The unusual feature about Sayache is that there was no end to the kids and adults on the street, casually walking around, who wanted to learn English. I mean, it was one person after another, a line of locals asking me words one after another. They sincerely saw this like their only chance to ask a native English speaker how to pronounce words and I wonder if the bus routes in Guatemala aren't depriving an entire region of foreigners because the locals truly swarmed me with questions it sounded like they had been waiting months to have answered and no one in town could answer them properly. There were internet cafes so it's feasible to have internet chat lessons with English speakers, but I suspect this did not happen and they patiently waited for the next English speaker to be stranded in their central park. I would not mention it if I had ever experienced anything this bluntly eager in Central America. I've been asked to pronounce words out of curiosity but never did my brief time in a central park turn into an impromptu English lesson attended by everyone nearby. They sincerely wanted to hear the way a native speaker pronounced these words. This is the kind of class I wanted, sincere, motivated, engaged. They were not going through the motions, there was a burning interest in these words so I did my best to make some progress and think a few months teaching in that park would be time well spent. I mean, the town actually needs a native English speaker to give lessons. Maybe lots of towns need this but I can confirm Sayache actually is overdue for at least one English speaker. I spent 9 months in Xela and no one asked me to pronounce anything. After 1 hour in Sayache I had about 20 students taking notes and that was only after sitting down to eat papaya. So imagine what would happen if someone actually had a formal 2 hour English lesson every day at the community center? I imagine they would ask if it cost something and I would say, yes, it costs 5 words in English. Bring me the definition of 5 words and that is the admission fee. It was noteworthy phenomenon and I wonder if it was an anomaly or every gringo who spends a few days in Sayache gets the same treatment.
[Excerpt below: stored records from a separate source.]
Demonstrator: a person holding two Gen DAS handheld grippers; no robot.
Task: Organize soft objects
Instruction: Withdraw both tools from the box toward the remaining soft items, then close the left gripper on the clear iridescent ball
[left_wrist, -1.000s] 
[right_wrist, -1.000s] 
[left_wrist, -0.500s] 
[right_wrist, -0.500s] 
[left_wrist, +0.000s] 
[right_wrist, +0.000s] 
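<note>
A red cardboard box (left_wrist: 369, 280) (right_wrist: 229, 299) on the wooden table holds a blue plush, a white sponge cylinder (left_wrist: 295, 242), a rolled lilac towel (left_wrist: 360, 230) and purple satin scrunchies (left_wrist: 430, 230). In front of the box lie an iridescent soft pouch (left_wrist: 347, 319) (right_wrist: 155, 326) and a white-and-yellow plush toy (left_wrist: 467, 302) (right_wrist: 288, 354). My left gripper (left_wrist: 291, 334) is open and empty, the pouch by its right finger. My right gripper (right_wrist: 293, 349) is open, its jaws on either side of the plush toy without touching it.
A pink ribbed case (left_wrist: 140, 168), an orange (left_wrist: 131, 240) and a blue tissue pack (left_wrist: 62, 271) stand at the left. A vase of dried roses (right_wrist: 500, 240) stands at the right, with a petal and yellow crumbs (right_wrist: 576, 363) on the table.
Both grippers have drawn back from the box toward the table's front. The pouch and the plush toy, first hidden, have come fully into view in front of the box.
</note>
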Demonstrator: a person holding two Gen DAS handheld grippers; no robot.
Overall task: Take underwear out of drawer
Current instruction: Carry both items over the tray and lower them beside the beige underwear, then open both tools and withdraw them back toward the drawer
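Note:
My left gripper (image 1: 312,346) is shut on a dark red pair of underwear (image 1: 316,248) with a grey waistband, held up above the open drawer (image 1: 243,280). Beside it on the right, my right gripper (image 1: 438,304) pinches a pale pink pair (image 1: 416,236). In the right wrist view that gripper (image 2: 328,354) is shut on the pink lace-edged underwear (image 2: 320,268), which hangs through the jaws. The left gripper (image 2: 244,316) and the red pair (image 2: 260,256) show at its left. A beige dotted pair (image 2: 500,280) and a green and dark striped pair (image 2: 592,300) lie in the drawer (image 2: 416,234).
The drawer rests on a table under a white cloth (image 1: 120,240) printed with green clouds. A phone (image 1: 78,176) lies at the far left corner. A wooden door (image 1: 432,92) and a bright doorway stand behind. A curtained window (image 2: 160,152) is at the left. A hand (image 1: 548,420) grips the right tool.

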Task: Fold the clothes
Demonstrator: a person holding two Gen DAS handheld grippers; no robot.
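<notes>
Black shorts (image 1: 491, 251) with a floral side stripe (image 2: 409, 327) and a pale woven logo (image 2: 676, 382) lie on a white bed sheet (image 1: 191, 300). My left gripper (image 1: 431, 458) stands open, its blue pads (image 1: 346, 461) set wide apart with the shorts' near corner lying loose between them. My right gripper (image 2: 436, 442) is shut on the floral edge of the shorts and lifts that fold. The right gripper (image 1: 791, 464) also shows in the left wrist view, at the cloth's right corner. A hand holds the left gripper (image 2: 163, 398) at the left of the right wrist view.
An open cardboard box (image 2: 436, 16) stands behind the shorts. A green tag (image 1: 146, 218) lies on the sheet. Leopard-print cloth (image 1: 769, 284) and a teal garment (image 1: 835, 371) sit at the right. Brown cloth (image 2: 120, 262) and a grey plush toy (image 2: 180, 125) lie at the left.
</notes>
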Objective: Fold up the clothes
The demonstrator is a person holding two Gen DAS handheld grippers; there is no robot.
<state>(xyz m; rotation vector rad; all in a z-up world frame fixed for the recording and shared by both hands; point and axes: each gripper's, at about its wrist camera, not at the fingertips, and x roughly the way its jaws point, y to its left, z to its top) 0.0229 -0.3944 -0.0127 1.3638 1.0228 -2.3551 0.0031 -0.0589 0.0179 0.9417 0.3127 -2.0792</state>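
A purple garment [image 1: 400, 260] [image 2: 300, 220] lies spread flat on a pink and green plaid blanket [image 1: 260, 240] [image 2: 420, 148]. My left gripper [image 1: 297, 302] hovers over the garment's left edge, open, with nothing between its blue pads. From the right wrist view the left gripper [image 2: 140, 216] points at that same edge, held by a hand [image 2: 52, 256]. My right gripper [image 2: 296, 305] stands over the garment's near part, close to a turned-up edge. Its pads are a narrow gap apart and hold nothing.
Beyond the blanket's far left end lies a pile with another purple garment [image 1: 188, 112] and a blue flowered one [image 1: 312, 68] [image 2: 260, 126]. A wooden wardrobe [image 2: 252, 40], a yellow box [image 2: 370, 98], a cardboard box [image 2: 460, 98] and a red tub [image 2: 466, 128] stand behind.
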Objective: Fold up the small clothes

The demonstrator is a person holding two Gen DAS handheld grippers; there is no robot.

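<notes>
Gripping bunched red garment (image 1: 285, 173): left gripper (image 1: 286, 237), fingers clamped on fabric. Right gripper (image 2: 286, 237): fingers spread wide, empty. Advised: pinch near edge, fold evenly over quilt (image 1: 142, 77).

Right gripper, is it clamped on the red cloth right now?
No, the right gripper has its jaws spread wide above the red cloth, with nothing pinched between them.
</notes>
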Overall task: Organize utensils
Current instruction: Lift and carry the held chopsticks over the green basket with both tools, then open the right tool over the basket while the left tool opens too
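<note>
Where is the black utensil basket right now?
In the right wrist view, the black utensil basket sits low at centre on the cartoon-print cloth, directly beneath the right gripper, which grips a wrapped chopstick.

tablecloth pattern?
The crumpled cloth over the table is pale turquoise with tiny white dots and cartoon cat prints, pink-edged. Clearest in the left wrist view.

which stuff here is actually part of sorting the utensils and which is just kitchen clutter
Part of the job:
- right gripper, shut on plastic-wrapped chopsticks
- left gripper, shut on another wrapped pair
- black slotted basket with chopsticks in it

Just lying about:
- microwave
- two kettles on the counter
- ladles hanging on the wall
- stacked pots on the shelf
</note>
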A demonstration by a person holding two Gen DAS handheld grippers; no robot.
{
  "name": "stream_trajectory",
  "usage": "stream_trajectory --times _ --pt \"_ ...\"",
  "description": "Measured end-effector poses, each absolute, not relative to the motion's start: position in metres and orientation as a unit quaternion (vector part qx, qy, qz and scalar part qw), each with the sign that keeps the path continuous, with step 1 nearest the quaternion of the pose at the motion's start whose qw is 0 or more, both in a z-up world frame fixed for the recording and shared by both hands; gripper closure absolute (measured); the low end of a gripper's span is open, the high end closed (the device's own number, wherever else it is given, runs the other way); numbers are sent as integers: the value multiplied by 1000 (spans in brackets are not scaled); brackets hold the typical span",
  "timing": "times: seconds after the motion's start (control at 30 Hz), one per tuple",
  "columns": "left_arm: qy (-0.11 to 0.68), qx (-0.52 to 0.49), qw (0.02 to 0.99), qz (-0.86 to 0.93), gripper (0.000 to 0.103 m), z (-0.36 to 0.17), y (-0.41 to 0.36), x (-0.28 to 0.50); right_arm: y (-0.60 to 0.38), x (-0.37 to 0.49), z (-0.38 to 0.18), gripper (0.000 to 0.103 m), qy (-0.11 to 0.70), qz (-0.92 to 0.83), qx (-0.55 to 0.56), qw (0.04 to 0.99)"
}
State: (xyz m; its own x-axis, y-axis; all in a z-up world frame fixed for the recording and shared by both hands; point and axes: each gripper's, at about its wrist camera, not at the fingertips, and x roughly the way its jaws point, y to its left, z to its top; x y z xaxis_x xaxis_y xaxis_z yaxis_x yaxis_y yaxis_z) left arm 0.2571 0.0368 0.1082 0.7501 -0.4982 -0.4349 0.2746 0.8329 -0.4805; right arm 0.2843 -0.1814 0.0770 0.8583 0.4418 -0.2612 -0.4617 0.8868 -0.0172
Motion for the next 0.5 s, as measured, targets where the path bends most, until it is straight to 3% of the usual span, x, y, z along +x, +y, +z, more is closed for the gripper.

The town is only a few blocks square and I saw most of it even if my short shorts caused a stir as I walked down the street. I bought a leather belt with a horse woven in thread to hold my shorts up since my thin waist could not even hold up size 32 anymore. 

The hospedaje was not abysmal because it had a fan that worked. That's all I ask for in these lowland areas where mosquitoes flourish. The bed was horrible, but the fan made it tolerable. It cost about $4 a night and it had a single communal shower and toilet and the last topic I want to discuss here in Sayache is toilets.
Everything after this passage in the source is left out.